There can be little doubt about the direction in which interest rates are headed, and, events of the last fortnight further endorse this view, says a release issued by J P Morgan Global Research.

The steep rise to 9.05 per cent in the 364 day treasury bill cut-off yield has come as a surprise to the market, particularly since the yield had held steady at 8 per cent for more than nine months. The jump in yield is an indication that the Reserve Bank will allow rates to increase to market clearing levels, the release has said.

The last fortnight saw a fairly handsome off-take from the RBI's open market window, exhausting its stock of the devolved 11.55 per cent 2001 and Rs 5.26 billion of 11.75 per cent 2003. Large open market sales also indicate that though over 50 per cent of the government's gross borrowings have been completed, there is little comfort to be drawn from this fact. There will be steady supply of government paper right through the year, and even if there is a CRR cut, not that one is expected soon, the drop in yields will only be temporary.

With market appetite for long term assets waning, the Reserve Bank has been quick to adjust its borrowing strategy by raising large amounts at the medium and short end of the curve by offering slightly higher interest rates.

"We are likely to see larger amounts being raised in the less than five year segment by the RBI, offering higher rates, though yields at the linger end may be slow to rise."

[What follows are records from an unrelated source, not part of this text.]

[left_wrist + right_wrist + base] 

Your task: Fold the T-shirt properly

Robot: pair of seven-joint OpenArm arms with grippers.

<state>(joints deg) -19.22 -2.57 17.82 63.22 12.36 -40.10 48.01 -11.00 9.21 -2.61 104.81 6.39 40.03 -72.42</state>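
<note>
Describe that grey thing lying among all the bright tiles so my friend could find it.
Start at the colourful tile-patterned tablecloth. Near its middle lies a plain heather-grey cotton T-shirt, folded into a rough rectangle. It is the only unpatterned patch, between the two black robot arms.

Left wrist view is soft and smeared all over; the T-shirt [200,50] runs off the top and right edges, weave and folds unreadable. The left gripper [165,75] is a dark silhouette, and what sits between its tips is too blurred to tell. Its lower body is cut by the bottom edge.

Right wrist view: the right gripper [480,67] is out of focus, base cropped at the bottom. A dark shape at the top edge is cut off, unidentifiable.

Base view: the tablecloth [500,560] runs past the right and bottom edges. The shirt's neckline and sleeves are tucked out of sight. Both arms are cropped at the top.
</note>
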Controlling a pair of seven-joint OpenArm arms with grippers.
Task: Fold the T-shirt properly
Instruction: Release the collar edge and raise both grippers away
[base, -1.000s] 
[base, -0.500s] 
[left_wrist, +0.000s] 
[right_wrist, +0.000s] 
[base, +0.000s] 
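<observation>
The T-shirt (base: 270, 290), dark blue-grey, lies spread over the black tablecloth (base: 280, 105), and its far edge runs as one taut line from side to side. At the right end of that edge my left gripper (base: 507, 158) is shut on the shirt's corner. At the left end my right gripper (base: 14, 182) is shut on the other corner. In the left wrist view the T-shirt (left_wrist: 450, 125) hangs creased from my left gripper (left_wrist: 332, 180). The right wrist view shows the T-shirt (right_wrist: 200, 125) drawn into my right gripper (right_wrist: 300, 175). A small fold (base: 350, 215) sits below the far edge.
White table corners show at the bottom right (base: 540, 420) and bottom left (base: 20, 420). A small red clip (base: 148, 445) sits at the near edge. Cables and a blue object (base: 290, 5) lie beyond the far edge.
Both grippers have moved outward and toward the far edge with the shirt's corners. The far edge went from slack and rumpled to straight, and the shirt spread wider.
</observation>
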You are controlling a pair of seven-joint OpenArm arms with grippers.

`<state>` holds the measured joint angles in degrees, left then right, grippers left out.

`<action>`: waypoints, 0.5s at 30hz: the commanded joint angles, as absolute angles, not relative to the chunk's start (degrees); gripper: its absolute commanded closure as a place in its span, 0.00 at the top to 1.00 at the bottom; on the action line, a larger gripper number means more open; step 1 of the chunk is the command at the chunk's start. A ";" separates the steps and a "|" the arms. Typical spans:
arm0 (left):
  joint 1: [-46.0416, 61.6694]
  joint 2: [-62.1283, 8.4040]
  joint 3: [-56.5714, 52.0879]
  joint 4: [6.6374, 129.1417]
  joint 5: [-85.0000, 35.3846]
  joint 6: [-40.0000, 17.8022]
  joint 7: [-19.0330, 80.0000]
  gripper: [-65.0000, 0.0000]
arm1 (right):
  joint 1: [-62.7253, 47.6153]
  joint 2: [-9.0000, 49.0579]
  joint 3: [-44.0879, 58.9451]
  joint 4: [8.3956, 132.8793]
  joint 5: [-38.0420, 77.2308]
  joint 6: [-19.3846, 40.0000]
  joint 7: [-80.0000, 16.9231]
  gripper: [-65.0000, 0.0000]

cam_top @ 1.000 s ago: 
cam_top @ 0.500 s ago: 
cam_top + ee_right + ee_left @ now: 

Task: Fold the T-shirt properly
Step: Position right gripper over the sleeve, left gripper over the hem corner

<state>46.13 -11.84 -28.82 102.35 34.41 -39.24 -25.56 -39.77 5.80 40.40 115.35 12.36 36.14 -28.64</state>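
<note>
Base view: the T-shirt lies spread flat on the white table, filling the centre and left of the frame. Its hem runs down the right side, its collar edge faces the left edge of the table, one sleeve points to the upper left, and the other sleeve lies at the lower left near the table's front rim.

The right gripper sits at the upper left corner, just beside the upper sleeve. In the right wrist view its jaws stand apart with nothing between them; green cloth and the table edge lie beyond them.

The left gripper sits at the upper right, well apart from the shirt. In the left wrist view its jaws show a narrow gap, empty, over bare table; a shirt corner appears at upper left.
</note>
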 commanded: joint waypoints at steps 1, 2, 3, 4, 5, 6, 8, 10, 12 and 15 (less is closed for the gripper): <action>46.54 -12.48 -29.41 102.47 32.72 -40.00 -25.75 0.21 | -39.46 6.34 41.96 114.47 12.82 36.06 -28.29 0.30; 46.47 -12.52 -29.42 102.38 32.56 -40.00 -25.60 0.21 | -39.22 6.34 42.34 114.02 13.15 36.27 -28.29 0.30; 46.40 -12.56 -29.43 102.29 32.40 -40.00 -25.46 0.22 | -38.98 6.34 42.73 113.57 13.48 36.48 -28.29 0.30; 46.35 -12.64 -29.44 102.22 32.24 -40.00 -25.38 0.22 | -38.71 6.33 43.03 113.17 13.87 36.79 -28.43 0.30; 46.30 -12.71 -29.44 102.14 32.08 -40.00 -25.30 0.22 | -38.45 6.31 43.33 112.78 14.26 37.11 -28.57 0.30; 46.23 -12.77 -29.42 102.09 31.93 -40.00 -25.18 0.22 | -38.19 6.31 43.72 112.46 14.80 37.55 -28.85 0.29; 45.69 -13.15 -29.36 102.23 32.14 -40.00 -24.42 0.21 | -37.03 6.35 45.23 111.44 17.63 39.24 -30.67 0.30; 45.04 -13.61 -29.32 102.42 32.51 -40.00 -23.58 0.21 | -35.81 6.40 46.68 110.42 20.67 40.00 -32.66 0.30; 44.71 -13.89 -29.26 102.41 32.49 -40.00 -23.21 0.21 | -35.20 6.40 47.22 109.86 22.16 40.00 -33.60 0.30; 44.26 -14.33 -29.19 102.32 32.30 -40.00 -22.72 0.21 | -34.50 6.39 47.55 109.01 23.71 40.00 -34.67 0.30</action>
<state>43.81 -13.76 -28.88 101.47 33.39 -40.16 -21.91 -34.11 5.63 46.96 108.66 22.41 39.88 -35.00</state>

For the market, it seems like a ''no-win'' situation. The capital risk on investment in long duration assets might not be too dissimilar from investment in shorter duration assets where the yield rise could be much faster and steeper. The only way out could be deploying in cash or near cash, self liquidating assets (repos, 14 day T-bills) and investing gradually in one- to three-year securities during the upward move in interest rates.